Biopolitical Evolution Of Social Hierarchies In The Digital World

Abstract

Socio-philosophical addressing of the biopolitical issues in the context of digitalization is determined by the necessity to study the reasons, consequences, and mechanisms of ongoing changes in the sociocultural and political spheres. Digitalization significantly changes the relationship between power and society, the hierarchy of social institutions, and the ways of power influence. The purpose of this research is to study the institutional cross-section of society in the context of biopolitics and the functioning of formal and informal institutions in the era of the dominance of bio- and information technologies. The study examined the issues related to changes in power priorities in the context of the transformation of social hierarchies, as well as the growing role of science and technology in the processes of social management. The article reveals that today, science and technology serve as the foundation for changes in the structure and as the main value reference of modern society. It is the inextricable link between science and technology that makes possible the biopolitical transformation of traditional management methods. The change in the principles of building social ties under the influence of various, first of all, information and communication technologies, forms a new type of sociality - network society, in which the principles and rules for organizing vertical and horizontal ties between individuals, social groups, and institutions are changing significantly. The implementation of the control impact in such society is carried out through the widespread penetration of power relations into all levels of social interaction.

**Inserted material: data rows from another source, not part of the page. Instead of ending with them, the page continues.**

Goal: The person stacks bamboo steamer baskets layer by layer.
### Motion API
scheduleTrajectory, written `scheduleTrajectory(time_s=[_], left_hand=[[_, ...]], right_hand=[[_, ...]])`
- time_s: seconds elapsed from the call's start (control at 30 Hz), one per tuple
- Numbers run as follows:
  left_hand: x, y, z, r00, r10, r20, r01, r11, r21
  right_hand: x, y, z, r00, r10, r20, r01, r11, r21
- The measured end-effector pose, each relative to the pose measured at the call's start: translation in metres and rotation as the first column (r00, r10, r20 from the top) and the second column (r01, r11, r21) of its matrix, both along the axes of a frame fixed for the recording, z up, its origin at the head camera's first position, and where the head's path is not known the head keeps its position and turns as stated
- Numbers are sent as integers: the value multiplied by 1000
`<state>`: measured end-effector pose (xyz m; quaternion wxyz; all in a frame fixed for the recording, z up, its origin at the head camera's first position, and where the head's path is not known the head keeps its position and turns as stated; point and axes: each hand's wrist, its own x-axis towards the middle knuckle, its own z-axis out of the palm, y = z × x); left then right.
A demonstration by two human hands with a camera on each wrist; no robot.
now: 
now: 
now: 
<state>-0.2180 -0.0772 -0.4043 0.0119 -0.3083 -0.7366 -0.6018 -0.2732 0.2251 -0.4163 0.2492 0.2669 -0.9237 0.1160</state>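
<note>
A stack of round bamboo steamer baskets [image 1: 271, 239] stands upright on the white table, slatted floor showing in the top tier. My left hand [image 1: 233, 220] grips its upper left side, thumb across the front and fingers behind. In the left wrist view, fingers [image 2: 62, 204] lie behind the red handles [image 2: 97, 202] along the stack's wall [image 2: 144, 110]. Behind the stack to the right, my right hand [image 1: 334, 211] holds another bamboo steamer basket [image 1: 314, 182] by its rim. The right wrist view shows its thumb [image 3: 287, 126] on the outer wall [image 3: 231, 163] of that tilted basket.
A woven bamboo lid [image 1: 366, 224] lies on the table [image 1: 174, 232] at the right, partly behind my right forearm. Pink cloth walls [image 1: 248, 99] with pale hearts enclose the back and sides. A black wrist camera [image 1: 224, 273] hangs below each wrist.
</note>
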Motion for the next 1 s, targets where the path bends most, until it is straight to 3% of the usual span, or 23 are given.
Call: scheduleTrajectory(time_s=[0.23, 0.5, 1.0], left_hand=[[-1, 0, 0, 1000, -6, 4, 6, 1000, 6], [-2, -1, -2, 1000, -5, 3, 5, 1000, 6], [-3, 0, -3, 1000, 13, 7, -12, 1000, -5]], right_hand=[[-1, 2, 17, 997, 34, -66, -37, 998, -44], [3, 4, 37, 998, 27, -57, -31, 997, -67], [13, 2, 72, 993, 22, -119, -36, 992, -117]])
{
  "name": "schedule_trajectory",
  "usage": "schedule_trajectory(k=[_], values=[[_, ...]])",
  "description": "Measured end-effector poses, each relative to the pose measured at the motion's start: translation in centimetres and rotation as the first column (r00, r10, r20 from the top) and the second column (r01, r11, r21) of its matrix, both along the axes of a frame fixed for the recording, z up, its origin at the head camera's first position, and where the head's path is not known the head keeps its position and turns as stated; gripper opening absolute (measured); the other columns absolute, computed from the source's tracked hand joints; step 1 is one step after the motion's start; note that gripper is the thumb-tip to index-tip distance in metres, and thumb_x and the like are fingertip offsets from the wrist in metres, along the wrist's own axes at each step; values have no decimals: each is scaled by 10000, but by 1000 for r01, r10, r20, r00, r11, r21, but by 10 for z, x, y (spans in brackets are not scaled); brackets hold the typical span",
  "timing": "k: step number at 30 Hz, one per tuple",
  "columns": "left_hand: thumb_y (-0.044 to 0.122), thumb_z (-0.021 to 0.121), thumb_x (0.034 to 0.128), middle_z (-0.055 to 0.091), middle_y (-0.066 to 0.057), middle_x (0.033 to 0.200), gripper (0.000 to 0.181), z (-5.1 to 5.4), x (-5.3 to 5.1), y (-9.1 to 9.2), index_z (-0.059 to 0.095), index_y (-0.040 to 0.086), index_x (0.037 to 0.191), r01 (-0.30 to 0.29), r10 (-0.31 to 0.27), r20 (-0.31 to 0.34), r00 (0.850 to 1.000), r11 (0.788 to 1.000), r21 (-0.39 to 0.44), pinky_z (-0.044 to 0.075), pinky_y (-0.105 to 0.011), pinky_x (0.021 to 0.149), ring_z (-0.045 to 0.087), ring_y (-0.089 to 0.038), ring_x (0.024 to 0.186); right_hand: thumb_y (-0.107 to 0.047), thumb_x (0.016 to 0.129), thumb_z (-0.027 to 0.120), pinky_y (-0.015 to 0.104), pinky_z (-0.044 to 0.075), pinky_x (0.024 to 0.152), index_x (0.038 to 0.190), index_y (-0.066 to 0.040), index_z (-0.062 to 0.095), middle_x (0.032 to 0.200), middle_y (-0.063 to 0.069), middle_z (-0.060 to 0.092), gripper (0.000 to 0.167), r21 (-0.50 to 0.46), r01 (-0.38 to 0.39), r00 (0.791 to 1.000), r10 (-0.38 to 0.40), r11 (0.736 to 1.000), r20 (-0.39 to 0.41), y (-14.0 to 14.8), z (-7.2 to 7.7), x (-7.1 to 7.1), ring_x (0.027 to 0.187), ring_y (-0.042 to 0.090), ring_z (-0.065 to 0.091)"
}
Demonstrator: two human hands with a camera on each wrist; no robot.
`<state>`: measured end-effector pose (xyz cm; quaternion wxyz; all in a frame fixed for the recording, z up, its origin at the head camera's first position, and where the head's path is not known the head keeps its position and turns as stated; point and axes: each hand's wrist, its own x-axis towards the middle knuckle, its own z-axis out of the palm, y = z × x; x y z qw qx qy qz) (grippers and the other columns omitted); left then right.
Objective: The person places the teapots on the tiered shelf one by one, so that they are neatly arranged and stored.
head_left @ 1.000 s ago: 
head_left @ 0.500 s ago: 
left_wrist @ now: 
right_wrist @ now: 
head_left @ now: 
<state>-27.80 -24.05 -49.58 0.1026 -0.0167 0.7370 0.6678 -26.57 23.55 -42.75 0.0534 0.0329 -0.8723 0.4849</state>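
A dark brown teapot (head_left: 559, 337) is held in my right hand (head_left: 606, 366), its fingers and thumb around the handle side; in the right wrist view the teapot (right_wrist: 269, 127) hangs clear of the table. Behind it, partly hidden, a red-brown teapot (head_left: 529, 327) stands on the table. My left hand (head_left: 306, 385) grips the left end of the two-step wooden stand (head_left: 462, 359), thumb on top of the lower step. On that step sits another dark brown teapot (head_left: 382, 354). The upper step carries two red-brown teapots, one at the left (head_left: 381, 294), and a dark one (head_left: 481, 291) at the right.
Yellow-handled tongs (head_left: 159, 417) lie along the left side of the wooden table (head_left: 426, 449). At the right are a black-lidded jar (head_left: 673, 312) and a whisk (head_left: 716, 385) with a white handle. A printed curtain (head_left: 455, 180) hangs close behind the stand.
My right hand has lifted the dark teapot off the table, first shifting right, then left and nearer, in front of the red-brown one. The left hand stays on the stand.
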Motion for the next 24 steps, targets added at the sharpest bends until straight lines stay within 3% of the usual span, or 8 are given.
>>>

Keywords: Biopoliticsbiotechnologycontrol actionformal and informal social institutionsinformation technologysocial hierarchy

Introduction

The digitalization of almost all areas and spheres of society life radically changes the priorities of power at all its levels. In the absence of a monopoly on information and censorship that has become practically impossible in the global world, with a high density of social communication, the authorities strive to find and implement basic forms and methods of influencing the sociocultural space that maximize the range and depth of managing human behavior.

However, the relatively high level of development of education in developed countries, the ability to access information around the world, and other transformations of modern society associated with the phenomenon of digitalization make it almost impossible to use traditional methods of management and control.

The classical forms of political relations give way to other forms of power representation, which entails changes in the institutional structure and hierarchy of society. Modern biopolitical scenarios are a “bright” soft power variety “that does not imply direct control and exploitation, but acts indirectly: for example, through artificial constructing and imposing new needs, promoting new types of goods and services. Despite its “softness”, biopower does not cease to be power, since the asymmetry between its subjects and objects remains” (Zhelnin, 2019, p. 320). “Biopower works in such a way that an object, subject to power influence, simply ceases to feel any pressure, realizing what is happening as something inherent” (Alasania, 2018, p. 75).

Problem Statement

The modern digital society is an environment dominated by IT and biotechnology. They are becoming the leading tools for forming new and reforming existing sociocultural spaces, building other configurations of formal and informal social institutions, which are often impossible in the context of traditional political relations.

Biotechnologies are “biomedical technologies, which include classical methods of treatment (including psychoanalysis), its newest forms - gene diagnostics and gene therapy, cloning, transplantology, in vitro fertilization, surrogacy in psychopharmacology, as well as control practices of bodily and mental functions based on the medical folklore of mass consciousness” (Tishchenko, 2001, p. 4).

The era of biotechnology would not have been possible without another important component of progress: information technology. The highest computing power of modern computers, united in local and global networks, makes it possible to operate with large amounts of data, to exchange information between subscribers in the shortest possible time, to build and maintain high-tech production chains, etc. It is important to stress that “the processes of production informatization, digitalization, and technicalization and the processes of social practices technologization are always superimposed on the processes of penetration and saturation of technologies with scientific achievements. Through innovative technologies based on scientific achievements, science actively forms the image, as well as the structural and functional basis of the modern postindustrial society” (Pelevin, 2020, p. 104).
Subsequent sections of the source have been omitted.